Depicted in figure 1 are dose-response curves for the mean (± 1 SEM) data for the total number of infusions earned (figure 1; top panel) and corresponding session duration (figure 1; bottom panel) for 4 monkeys responding under a PR schedule of reinforcement for cocaine, methamphetamine, MDPV, or α-PVP. Estimates for relative reinforcing potency (ED50), and dose-independent measures of relative reinforcing effectiveness (Emax infusions, and Emax final ratio), as well as the maximum session duration for each of the drugs are reported in Table 1. The rank order for potency was MDPV = α-PVP > methamphetamine > cocaine, with MDPV and α-PVP being ~4- to 5-fold more potent than cocaine, and methamphetamine being ~2.5-fold more potent than cocaine. A repeated measures, one-way ANOVA of the maximal number of infusions earned revealed a significant main effect of drug (F[3,9] = 20.4; p<0.001), with post-hoc Tukey’s tests indicating that cocaine, MDPV, and α-PVP each maintained more infusions than methamphetamine, whereas α-PVP, but not MDPV, maintained significantly more infusions than cocaine at the group level.
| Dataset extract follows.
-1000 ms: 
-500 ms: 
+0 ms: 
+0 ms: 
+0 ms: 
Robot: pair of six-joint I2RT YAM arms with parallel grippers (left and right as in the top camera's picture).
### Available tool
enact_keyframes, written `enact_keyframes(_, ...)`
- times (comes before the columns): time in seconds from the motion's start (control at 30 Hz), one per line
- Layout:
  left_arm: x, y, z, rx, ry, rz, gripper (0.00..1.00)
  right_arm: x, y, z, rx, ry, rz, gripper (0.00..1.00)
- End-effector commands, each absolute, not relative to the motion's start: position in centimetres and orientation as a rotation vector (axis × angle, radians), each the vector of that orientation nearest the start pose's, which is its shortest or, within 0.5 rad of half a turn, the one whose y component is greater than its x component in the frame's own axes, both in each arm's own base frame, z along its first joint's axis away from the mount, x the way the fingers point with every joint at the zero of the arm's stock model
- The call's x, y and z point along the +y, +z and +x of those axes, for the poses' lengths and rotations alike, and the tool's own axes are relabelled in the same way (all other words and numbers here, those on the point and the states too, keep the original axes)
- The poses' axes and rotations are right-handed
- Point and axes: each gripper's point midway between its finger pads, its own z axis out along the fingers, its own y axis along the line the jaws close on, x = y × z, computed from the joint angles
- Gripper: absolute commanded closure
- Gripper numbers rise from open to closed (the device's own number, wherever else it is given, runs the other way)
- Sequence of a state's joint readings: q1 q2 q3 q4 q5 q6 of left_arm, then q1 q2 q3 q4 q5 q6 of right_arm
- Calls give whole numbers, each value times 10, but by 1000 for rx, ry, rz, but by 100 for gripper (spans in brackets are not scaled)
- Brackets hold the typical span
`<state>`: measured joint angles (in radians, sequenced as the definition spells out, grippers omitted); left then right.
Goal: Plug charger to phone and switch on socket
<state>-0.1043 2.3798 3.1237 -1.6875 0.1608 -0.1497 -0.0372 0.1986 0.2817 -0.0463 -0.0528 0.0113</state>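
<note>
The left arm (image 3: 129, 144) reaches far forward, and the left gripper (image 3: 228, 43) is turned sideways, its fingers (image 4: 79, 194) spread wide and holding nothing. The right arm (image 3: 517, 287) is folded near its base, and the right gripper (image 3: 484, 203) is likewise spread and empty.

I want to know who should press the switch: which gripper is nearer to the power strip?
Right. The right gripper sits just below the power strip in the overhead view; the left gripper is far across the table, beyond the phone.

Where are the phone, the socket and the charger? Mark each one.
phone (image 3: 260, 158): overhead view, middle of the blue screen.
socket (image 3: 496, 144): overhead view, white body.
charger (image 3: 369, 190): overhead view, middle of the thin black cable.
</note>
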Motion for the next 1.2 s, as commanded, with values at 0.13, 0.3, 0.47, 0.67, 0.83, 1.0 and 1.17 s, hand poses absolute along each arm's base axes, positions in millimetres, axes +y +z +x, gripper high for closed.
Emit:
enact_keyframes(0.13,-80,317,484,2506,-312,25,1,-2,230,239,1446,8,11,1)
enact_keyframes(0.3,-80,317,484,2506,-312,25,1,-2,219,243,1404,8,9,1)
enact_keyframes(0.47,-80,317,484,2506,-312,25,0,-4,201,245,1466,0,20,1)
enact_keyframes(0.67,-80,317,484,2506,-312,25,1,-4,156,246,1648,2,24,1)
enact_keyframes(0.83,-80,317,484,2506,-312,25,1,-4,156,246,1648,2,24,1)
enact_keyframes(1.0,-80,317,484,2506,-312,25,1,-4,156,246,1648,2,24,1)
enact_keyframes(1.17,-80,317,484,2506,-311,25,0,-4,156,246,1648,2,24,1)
A similar relationship was observed with respect to the maximal final ratio completed, with a significant main effect of drug (F[3,9] = 10.2; p<0.01), and post-hoc tests indicating that the final ratios completed were each larger for MDPV, and α-PVP compared with methamphetamine, with the final ratio completed for α-PVP, but not MDPV, being significantly greater than for cocaine. Maximal session duration also varied as a function of the drug that was available for infusion (F[3,9] = 6.1; p<0.05), with MDPV maintaining responding for significantly longer periods of time than either cocaine or methamphetamine.

Figure 1.

Figure 1.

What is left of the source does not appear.